Given records —
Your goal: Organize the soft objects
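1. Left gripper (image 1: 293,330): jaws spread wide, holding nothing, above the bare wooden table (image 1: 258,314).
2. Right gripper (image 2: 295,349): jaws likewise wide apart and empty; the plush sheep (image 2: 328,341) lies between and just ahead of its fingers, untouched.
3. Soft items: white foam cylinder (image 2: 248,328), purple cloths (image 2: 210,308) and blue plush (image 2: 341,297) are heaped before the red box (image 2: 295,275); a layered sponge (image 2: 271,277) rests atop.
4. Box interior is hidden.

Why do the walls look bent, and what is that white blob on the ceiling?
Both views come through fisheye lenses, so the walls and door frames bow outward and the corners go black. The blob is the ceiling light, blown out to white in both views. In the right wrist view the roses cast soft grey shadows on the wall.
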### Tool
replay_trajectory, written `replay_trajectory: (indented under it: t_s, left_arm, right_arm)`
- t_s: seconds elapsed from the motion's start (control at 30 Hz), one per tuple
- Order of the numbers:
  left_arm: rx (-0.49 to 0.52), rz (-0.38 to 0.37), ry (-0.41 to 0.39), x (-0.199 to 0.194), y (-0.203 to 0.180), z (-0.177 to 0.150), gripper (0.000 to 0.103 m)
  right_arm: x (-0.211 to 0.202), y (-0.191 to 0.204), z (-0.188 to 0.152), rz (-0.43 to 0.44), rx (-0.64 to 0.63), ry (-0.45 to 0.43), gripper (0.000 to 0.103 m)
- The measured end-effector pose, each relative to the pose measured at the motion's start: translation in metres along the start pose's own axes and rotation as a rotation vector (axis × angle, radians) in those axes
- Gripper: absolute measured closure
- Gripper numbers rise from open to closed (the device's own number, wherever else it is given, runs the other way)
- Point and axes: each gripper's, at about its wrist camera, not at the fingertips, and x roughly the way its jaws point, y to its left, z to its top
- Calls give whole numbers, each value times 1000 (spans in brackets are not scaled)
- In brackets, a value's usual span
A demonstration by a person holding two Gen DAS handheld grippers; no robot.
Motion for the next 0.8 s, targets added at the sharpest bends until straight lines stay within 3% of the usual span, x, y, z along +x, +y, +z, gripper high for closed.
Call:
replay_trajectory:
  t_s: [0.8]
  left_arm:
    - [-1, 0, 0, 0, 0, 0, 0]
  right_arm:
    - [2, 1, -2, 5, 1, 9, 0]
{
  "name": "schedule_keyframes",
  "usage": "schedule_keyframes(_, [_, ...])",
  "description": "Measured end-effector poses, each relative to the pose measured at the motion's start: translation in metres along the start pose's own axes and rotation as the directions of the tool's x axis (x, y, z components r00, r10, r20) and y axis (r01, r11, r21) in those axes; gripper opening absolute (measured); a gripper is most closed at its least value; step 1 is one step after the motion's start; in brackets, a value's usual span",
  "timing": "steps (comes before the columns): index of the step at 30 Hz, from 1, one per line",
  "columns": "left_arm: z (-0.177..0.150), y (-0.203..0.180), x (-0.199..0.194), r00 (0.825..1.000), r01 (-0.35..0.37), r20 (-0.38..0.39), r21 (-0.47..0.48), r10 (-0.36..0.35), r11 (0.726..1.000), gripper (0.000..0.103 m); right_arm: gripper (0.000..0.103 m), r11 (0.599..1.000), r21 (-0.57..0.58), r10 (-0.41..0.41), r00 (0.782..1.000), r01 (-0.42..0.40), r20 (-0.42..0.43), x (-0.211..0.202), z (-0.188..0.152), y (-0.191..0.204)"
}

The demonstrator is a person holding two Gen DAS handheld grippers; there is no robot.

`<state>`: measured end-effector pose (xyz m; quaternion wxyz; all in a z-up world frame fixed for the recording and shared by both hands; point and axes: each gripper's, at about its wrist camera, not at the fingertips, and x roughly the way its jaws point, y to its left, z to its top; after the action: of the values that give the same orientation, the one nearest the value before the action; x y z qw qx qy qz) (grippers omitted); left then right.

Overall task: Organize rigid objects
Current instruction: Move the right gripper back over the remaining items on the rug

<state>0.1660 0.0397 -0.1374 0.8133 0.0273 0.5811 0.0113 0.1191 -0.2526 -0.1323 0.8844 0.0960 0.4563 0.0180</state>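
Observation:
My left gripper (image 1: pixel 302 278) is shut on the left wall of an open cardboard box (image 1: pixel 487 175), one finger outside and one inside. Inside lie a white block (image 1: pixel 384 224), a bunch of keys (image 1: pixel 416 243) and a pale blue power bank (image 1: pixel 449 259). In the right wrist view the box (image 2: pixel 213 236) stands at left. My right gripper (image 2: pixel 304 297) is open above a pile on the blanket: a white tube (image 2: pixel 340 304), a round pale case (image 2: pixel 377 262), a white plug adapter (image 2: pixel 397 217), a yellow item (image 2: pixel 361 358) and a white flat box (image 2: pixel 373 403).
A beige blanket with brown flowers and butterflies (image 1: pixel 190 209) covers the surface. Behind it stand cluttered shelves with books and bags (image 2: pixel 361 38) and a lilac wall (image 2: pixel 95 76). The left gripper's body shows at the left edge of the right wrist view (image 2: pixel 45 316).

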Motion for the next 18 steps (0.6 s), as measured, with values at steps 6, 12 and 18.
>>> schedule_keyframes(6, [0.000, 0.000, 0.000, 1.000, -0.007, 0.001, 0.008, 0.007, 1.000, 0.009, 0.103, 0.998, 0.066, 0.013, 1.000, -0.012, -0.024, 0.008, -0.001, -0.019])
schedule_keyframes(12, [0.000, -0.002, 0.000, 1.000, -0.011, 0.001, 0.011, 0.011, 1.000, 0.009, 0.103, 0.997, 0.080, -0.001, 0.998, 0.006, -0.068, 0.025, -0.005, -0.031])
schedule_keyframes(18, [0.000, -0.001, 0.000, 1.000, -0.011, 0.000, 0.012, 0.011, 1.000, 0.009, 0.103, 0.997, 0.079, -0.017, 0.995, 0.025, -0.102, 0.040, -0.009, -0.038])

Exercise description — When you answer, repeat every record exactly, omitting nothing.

Result of the task —
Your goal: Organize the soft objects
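1. Left gripper (image 1: 293,330): jaws spread wide, holding nothing, above the bare wooden table (image 1: 258,314).
2. Right gripper (image 2: 295,349): jaws likewise wide apart and empty; the plush sheep (image 2: 328,341) lies between and just ahead of its fingers, untouched.
3. Soft items: white foam cylinder (image 2: 248,328), purple cloths (image 2: 210,308) and blue plush (image 2: 341,297) are heaped before the red box (image 2: 295,275); a layered sponge (image 2: 271,277) rests atop.
4. Box interior is hidden.

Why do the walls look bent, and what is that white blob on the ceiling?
Both views come through fisheye lenses, so the walls and door frames bow outward and the corners go black. The blob is the ceiling light, blown out to white in both views. In the right wrist view the roses cast soft grey shadows on the wall.
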### Tool
replay_trajectory, written `replay_trajectory: (indented under it: t_s, left_arm, right_arm)`
- t_s: seconds elapsed from the motion's start (control at 30 Hz), one per tuple
- Order of the numbers:
  left_arm: rx (-0.49 to 0.52), rz (-0.38 to 0.37), ry (-0.41 to 0.39), x (-0.199 to 0.194), y (-0.203 to 0.180), z (-0.177 to 0.150), gripper (0.000 to 0.103 m)
  right_arm: x (-0.211 to 0.202), y (-0.191 to 0.204), z (-0.188 to 0.152), rz (-0.43 to 0.44), rx (-0.64 to 0.63), ry (-0.45 to 0.43), gripper (0.000 to 0.103 m)
- The measured end-effector pose, each relative to the pose measured at the motion's start: translation in metres along the start pose's own axes and rotation as a rotation vector (axis × angle, radians) in those axes
- Gripper: absolute measured closure
- Gripper numbers rise from open to closed (the device's own number, wherever else it is given, runs the other way)
- Point and axes: each gripper's, at about its wrist camera, not at the fingertips, and x roughly the way its jaws point, y to its left, z to its top
- Calls give whole numbers, each value times 1000 (spans in brackets are not scaled)
- In brackets, a value's usual span
A demonstration by a person holding two Gen DAS handheld grippers; no robot.
Motion for the next 0.8 s, targets added at the sharpest bends until straight lines stay within 3% of the usual span, x, y, z along +x, +y, +z, gripper high for closed.
Call:
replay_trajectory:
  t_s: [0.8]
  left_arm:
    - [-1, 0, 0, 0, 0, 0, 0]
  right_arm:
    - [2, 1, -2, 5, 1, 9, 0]
{
  "name": "schedule_keyframes",
  "usage": "schedule_keyframes(_, [_, ...])",
  "description": "Measured end-effector poses, each relative to the pose measured at the motion's start: translation in metres along the start pose's own axes and rotation as the directions of the tool's x axis (x, y, z components r00, r10, r20) and y axis (r01, r11, r21) in those axes; gripper opening absolute (measured); a gripper is most closed at its least value; step 1 is one step after the motion's start; in brackets, a value's usual span",
  "timing": "steps (comes before the columns): index of the step at 30 Hz, from 1, one per line",
  "columns": "left_arm: z (-0.177..0.150), y (-0.203..0.180), x (-0.199..0.194), r00 (0.825..1.000), r01 (-0.35..0.37), r20 (-0.38..0.39), r21 (-0.47..0.48), r10 (-0.36..0.35), r11 (0.726..1.000), gripper (0.000..0.103 m); right_arm: gripper (0.000..0.103 m), r11 (0.599..1.000), r21 (-0.57..0.58), r10 (-0.41..0.41), r00 (0.782..1.000), r01 (-0.42..0.40), r20 (-0.42..0.43), x (-0.211..0.202), z (-0.188..0.152), y (-0.191..0.204)"
}

The demonstrator is a person holding two Gen DAS handheld grippers; there is no robot.

`<state>`: measured end-effector pose (xyz m; quaternion wxyz; all in a z-up world frame fixed for the recording and shared by both hands; point and axes: each gripper's, at about its wrist camera, not at the fingertips, and x roughly the way its jaws point, y to its left, z to its top; after the action: of the values that give the same orientation, the one nearest the value before the action; x y z qw qx qy qz) (grippers omitted); left then right.

Overall task: Organize rigid objects
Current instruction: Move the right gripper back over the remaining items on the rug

<state>0.1660 0.0397 -0.1374 0.8133 0.0273 0.5811 0.0113 0.1191 -0.2526 -0.1323 0.8844 0.0960 0.4563 0.0180</state>
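Observation:
My left gripper (image 1: pixel 302 278) is shut on the left wall of an open cardboard box (image 1: pixel 487 175), one finger outside and one inside. Inside lie a white block (image 1: pixel 384 224), a bunch of keys (image 1: pixel 416 243) and a pale blue power bank (image 1: pixel 449 259). In the right wrist view the box (image 2: pixel 213 236) stands at left. My right gripper (image 2: pixel 304 297) is open above a pile on the blanket: a white tube (image 2: pixel 340 304), a round pale case (image 2: pixel 377 262), a white plug adapter (image 2: pixel 397 217), a yellow item (image 2: pixel 361 358) and a white flat box (image 2: pixel 373 403).
A beige blanket with brown flowers and butterflies (image 1: pixel 190 209) covers the surface. Behind it stand cluttered shelves with books and bags (image 2: pixel 361 38) and a lilac wall (image 2: pixel 95 76). The left gripper's body shows at the left edge of the right wrist view (image 2: pixel 45 316).
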
Motion for the next 18 steps (0.6 s), as measured, with values at steps 6, 12 and 18.
>>> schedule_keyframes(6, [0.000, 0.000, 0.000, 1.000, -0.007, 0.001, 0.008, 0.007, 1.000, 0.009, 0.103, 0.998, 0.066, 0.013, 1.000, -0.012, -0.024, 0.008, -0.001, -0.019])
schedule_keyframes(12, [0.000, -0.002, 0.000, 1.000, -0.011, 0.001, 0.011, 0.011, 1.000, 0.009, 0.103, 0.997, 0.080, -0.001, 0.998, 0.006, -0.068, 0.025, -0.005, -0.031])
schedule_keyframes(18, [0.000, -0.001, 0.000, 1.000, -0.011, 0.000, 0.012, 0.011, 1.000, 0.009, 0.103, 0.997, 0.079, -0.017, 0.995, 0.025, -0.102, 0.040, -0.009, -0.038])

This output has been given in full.